■ **PROVIDED DATA**:

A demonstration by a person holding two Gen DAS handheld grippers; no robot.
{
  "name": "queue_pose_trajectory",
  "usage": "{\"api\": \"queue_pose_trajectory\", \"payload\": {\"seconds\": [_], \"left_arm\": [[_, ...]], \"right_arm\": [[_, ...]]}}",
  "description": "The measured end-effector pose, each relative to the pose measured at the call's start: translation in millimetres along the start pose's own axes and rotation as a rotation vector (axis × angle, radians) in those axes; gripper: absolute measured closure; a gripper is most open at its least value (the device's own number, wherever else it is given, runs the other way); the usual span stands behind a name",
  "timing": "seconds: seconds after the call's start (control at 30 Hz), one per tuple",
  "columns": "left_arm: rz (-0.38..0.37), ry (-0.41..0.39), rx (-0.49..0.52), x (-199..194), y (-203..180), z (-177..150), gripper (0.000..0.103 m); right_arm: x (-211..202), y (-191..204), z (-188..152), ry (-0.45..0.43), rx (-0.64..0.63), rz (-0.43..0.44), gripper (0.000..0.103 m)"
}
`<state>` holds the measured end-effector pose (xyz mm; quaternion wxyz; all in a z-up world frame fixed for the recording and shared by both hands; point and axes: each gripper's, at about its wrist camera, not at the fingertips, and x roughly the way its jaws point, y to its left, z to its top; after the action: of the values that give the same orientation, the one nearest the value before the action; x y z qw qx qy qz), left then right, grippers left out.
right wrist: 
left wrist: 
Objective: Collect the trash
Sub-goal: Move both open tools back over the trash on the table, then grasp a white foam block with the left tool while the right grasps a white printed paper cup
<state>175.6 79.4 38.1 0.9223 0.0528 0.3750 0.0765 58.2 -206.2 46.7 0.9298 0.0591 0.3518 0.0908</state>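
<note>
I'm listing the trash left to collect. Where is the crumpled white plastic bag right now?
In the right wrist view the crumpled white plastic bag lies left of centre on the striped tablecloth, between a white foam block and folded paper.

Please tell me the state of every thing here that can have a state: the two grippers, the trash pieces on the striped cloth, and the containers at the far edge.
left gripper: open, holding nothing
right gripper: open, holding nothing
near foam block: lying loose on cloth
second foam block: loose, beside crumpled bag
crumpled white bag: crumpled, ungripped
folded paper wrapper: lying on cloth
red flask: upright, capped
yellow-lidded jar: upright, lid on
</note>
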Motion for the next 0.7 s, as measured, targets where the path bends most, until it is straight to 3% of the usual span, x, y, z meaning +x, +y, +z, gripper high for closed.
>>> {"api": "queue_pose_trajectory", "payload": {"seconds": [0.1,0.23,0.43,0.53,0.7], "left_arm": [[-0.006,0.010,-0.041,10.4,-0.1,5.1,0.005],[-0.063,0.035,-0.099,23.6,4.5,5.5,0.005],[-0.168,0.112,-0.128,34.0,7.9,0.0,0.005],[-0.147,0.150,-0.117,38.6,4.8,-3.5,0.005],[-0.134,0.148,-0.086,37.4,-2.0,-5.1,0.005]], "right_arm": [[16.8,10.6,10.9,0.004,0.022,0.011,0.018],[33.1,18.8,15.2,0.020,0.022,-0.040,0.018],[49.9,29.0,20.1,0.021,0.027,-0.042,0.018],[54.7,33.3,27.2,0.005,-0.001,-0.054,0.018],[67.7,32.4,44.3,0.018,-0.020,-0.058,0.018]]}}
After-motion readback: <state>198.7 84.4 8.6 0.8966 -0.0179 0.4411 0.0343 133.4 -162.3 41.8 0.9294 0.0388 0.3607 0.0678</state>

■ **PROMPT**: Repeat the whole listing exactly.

■ **YOUR RESPONSE**:
A demonstration by a person holding two Gen DAS handheld grippers; no robot.
{
  "name": "queue_pose_trajectory",
  "usage": "{\"api\": \"queue_pose_trajectory\", \"payload\": {\"seconds\": [_], \"left_arm\": [[_, ...]], \"right_arm\": [[_, ...]]}}",
  "description": "The measured end-effector pose, each relative to the pose measured at the call's start: translation in millimetres along the start pose's own axes and rotation as a rotation vector (axis × angle, radians) in those axes; gripper: absolute measured closure; a gripper is most open at its least value (the device's own number, wherever else it is given, runs the other way); the usual span stands behind a name",
  "timing": "seconds: seconds after the call's start (control at 30 Hz), one per tuple",
  "columns": "left_arm: rz (-0.38..0.37), ry (-0.41..0.39), rx (-0.49..0.52), x (-199..194), y (-203..180), z (-177..150), gripper (0.000..0.103 m); right_arm: x (-211..202), y (-191..204), z (-188..152), ry (-0.45..0.43), rx (-0.64..0.63), rz (-0.43..0.44), gripper (0.000..0.103 m)"
}
`<state>` holds the measured end-effector pose (xyz mm; quaternion wxyz; all in a z-up world frame fixed for the recording and shared by both hands; point and axes: each gripper's, at about its wrist camera, not at the fingertips, and x roughly the way its jaws point, y to its left, z to its top; after the action: of the values that give the same orientation, the one nearest the value before the action; x y z qw qx qy qz), left then right, grippers left out.
right wrist: 
left wrist: 
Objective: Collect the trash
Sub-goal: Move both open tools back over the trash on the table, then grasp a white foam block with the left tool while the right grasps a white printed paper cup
<state>175.6 79.4 38.1 0.9223 0.0528 0.3750 0.0765 58.2 -206.2 46.7 0.9298 0.0591 0.3518 0.0908</state>
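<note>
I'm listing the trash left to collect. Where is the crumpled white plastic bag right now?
In the right wrist view the crumpled white plastic bag lies left of centre on the striped tablecloth, between a white foam block and folded paper.

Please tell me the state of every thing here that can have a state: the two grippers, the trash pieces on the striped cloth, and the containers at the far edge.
left gripper: open, holding nothing
right gripper: open, holding nothing
near foam block: lying loose on cloth
second foam block: loose, beside crumpled bag
crumpled white bag: crumpled, ungripped
folded paper wrapper: lying on cloth
red flask: upright, capped
yellow-lidded jar: upright, lid on
</note>
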Motion for the next 0.7 s, as measured, targets where the path bends most, until it is straight to 3% of the usual span, x, y, z meaning +x, +y, +z, gripper high for closed.
>>> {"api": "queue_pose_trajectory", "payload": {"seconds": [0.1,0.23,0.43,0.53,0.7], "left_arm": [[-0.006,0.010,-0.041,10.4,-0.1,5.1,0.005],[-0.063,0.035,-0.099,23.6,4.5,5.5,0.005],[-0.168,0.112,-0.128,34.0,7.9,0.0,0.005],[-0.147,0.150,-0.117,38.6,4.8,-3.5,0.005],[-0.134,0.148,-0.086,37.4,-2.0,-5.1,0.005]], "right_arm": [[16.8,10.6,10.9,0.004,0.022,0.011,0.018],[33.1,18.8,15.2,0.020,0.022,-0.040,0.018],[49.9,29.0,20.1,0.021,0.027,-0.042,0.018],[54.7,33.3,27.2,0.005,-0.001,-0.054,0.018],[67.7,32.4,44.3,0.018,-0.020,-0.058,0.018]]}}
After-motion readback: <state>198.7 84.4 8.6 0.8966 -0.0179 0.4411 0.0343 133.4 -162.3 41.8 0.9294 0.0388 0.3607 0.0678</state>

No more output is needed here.